[
https://issues.apache.org/jira/browse/CRUNCH-71?page=com.atlassian.jira.plugin.system.issuetabpanels:all-tabpanel
]
Gabriel Reid updated CRUNCH-71:
-------------------------------
Attachment: CRUNCH-71.patch
Patch to resolve the issue attached.
I'm not 100% happy with this solution, as I would prefer that the PType would
be supplied to the DoFn at runtime instead of the DoFn being responsible for
calling PType#initialize.
However, that approach could bring a lot of extra work along with it in job
setup as there is not a 1-to-1 relationship between DoFns and PTypes.

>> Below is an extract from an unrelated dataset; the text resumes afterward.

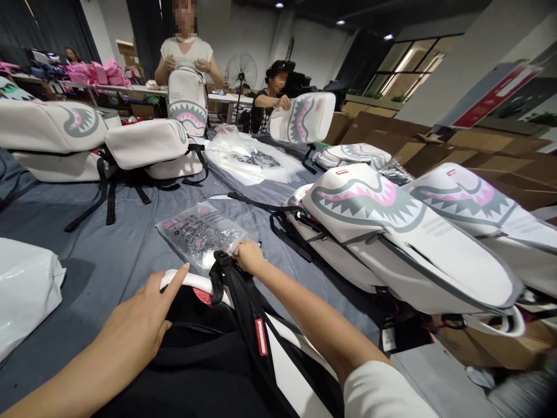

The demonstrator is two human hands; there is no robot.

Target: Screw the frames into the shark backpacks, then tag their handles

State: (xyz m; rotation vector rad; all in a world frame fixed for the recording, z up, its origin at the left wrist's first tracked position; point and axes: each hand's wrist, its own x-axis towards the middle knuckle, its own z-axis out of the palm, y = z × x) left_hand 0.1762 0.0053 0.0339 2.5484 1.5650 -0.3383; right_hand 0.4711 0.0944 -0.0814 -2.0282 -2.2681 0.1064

As object reuse issues are pretty isolated in MR contexts (joins are the main
place where I see them occurring) then this fix feels ok to me for now. Any
objections to this patch?
> PType mapping functions are not initialized before being used for deep copying
> ------------------------------------------------------------------------------
>
> Key: CRUNCH-71
> URL: https://issues.apache.org/jira/browse/CRUNCH-71
> Project: Crunch
> Issue Type: Bug
> Affects Versions: 0.3.0
> Reporter: Gabriel Reid
> Assignee: Gabriel Reid
> Attachments: CRUNCH-71.patch
>
>
> The PType#getDetachedValue method performs a deep copy (if needed) in order
> to allow DoFns to hold on to values that have been passed through them (for
> example, in join functions).
> The WritablePType class uses the built-in input and output MapFns in the
> PType to handle this deep copying, but the input and output MapFns don't get
> initialized (i.e. initialize isn't called on them) after they are
> deserialized along with the DoFn that is using them. In some rare cases (at
> least for tuples), this can result in NullPointerExceptions or other
> nastiness.
--
This message is automatically generated by JIRA.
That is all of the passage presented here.